## [Activity]
The entries below hold a line with "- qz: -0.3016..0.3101" and a line with "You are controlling". Return those lines and all that lie between them, exactly and only.
[Opening Excerpted records section]
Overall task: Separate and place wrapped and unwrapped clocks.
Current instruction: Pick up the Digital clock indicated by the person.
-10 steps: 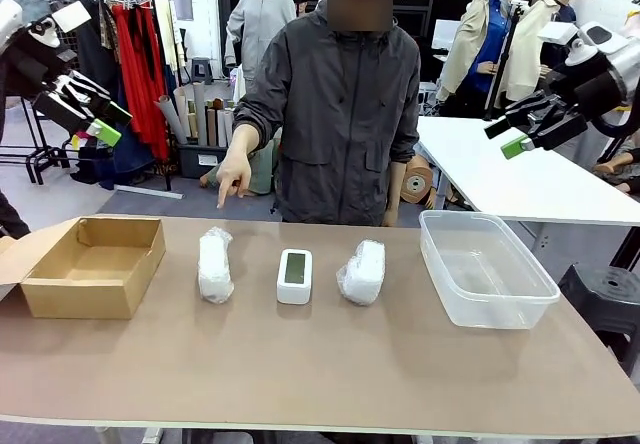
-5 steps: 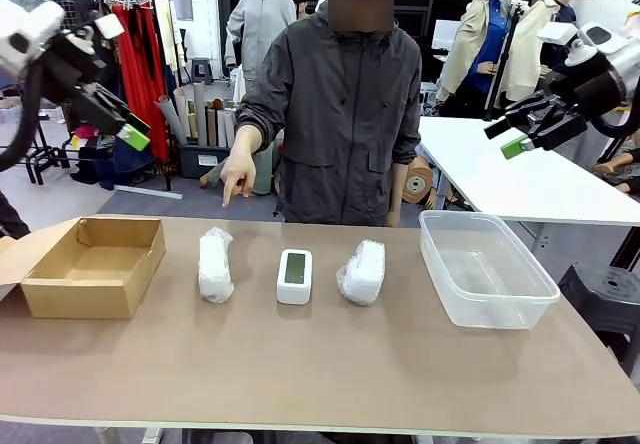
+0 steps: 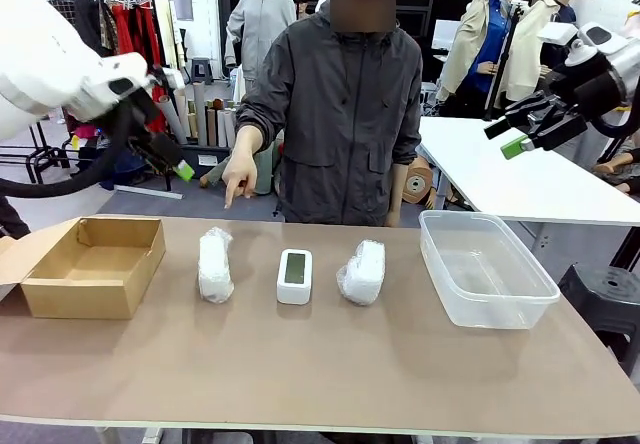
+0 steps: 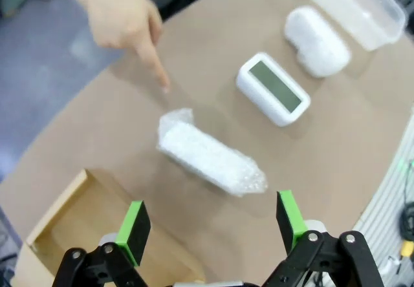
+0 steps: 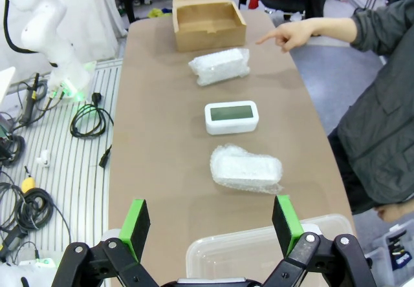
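Three clocks lie in a row across the table. A bubble-wrapped bundle is on the left, the bare white clock with a grey-green screen in the middle, and a second wrapped bundle on the right. My left gripper hangs open high above the left bundle, holding nothing. Off the table's right end, my right gripper stays raised and open, also holding nothing.
An open cardboard box stands at the table's left end and a clear plastic tub at its right end. The person's hand points down at the far edge near the left bundle.
My left arm has swung in from the far left toward the table, now over the box and left bundle. The right arm, the clocks and the pointing hand have stayed put.
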`<action>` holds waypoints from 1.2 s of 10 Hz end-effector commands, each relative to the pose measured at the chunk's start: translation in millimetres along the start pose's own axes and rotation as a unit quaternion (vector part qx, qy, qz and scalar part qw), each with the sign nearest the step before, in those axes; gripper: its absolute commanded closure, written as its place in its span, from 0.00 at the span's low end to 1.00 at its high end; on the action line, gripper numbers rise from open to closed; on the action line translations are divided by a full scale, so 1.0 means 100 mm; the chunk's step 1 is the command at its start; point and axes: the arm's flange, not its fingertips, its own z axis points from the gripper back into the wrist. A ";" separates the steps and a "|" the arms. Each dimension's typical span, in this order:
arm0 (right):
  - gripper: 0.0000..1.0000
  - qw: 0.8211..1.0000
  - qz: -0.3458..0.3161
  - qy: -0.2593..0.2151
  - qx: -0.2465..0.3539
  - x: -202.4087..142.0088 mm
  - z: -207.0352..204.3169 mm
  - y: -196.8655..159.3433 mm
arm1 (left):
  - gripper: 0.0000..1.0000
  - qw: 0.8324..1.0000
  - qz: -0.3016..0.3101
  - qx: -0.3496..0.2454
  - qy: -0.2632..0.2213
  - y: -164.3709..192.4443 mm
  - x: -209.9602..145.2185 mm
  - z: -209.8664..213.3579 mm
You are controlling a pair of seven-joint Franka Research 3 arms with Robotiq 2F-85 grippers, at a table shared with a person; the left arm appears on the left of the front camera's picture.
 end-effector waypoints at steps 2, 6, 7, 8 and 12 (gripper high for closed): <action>0.00 1.000 0.002 -0.001 0.001 0.01 0.00 0.00 | 0.00 0.996 0.008 -0.076 0.055 0.10 0.07 -0.17; 0.00 1.000 0.002 -0.001 0.001 0.01 0.00 0.00 | 0.00 1.000 0.016 -0.002 0.020 0.03 -0.03 -0.19; 0.00 1.000 0.002 -0.001 0.001 0.01 0.00 0.00 | 0.00 1.000 0.016 -0.002 0.020 0.03 -0.03 -0.19; 0.00 1.000 0.002 -0.001 0.001 0.01 0.00 0.00 | 0.00 1.000 0.016 -0.010 0.022 0.05 0.03 -0.19; 0.00 1.000 0.002 -0.001 0.001 0.01 0.00 0.00 | 0.00 0.954 0.230 0.179 0.066 0.02 0.25 -0.67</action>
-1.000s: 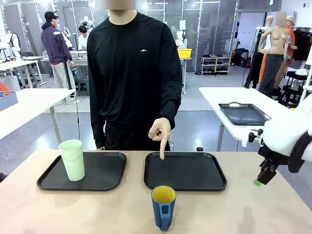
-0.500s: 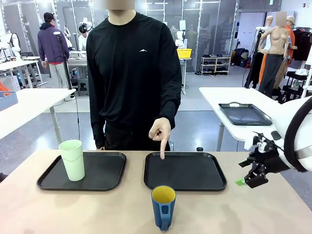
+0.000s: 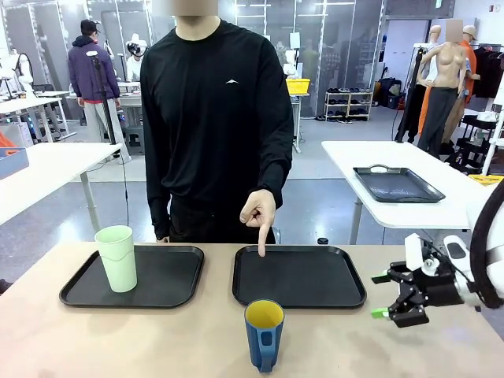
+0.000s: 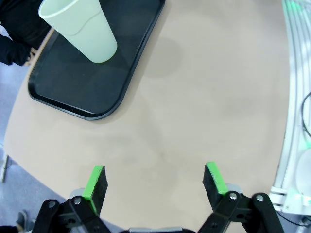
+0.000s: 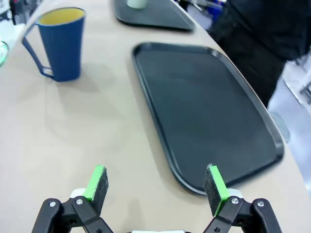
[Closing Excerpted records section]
## [Task output]
  - qz: -0.3016..0.3101
  - qx: -0.3496..0.2454
  - qy: -0.2632..0.2213
  - y: -164.3709..192.4443 mm
  - x: -209.9602..145.2185 mm
  - z: -209.8664..213.3579 mm
You are controlling a pair of seven-joint Franka Research 3 arms with Robotiq 2F-85 grippers, at a table shared with a person; the left arm appears on the left of the front camera's picture.

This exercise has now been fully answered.